Section 31(1) of the Residential Tenancies and Rooming Accommodation Act 2008 states that the Act does not apply to a residential tenancy agreement if the right of occupancy is given for holiday purposes. The learned Adjudicator relied upon this provision when she decided that the tribunal had no jurisdiction. However, s31(2) states that a right to occupy given for 6 weeks or longer is not taken to be for holiday purposes unless the contrary is proved. Ms Scholefield took the apartment for 3 months. Therefore s31(2) applied and, unless High Surf could prove otherwise, the tenancy agreement was not a holiday let.
Both parties have filed new material about this point. The evidence is not conclusive and the tribunal has not had the opportunity to question the parties about the evidence. Leave to appeal should be granted, the appeal allowed and the issue remitted to the tribunal for hearing.
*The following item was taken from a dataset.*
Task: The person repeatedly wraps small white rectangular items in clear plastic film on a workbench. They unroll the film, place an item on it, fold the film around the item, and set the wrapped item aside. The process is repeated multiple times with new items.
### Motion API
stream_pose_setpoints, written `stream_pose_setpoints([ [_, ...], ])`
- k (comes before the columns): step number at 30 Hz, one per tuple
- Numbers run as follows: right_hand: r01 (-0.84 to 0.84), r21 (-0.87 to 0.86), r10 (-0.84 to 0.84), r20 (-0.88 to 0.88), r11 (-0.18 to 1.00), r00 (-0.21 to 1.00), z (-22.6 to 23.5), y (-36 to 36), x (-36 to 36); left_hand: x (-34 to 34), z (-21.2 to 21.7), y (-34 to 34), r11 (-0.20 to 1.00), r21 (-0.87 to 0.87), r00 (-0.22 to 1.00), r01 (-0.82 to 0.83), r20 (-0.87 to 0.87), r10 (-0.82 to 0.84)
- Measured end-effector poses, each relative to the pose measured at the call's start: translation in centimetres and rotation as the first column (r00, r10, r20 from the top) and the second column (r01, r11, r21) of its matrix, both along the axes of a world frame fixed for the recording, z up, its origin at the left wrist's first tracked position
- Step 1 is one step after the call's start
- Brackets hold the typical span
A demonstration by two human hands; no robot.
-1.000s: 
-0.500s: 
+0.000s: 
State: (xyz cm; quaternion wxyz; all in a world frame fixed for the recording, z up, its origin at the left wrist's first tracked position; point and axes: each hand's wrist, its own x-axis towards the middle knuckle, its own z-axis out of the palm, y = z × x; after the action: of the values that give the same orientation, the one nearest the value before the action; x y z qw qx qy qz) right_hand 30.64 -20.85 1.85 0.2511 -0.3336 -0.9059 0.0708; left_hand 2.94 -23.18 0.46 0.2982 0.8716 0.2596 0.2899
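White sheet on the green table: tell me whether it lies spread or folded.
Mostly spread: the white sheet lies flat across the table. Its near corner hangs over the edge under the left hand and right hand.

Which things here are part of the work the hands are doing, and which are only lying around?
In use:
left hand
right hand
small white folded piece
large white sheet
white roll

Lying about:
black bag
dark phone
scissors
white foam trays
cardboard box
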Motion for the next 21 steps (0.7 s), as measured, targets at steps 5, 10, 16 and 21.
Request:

The learned Adjudicator is correct that Ms Scholefield had to make an application within 6 months of becoming aware of any breach by High Surf[5].
[5] RTRA Act s 419(3).
It is true that Ms Scholefield’s application to the tribunal is outside the 6 month period. But s417(2) states that a reference to making an application about the dispute includes a reference to the making of a dispute resolution request to the Residential Tenancies Authority. Ms Scholefield made a dispute resolution request to the RTA in November 2011, well within the 6 month time limit. The learned Adjudicator erred in failing to consider this.
Leave to appeal should be granted, the appeal allowed and the question of compensation should be remitted to the tribunal for hearing.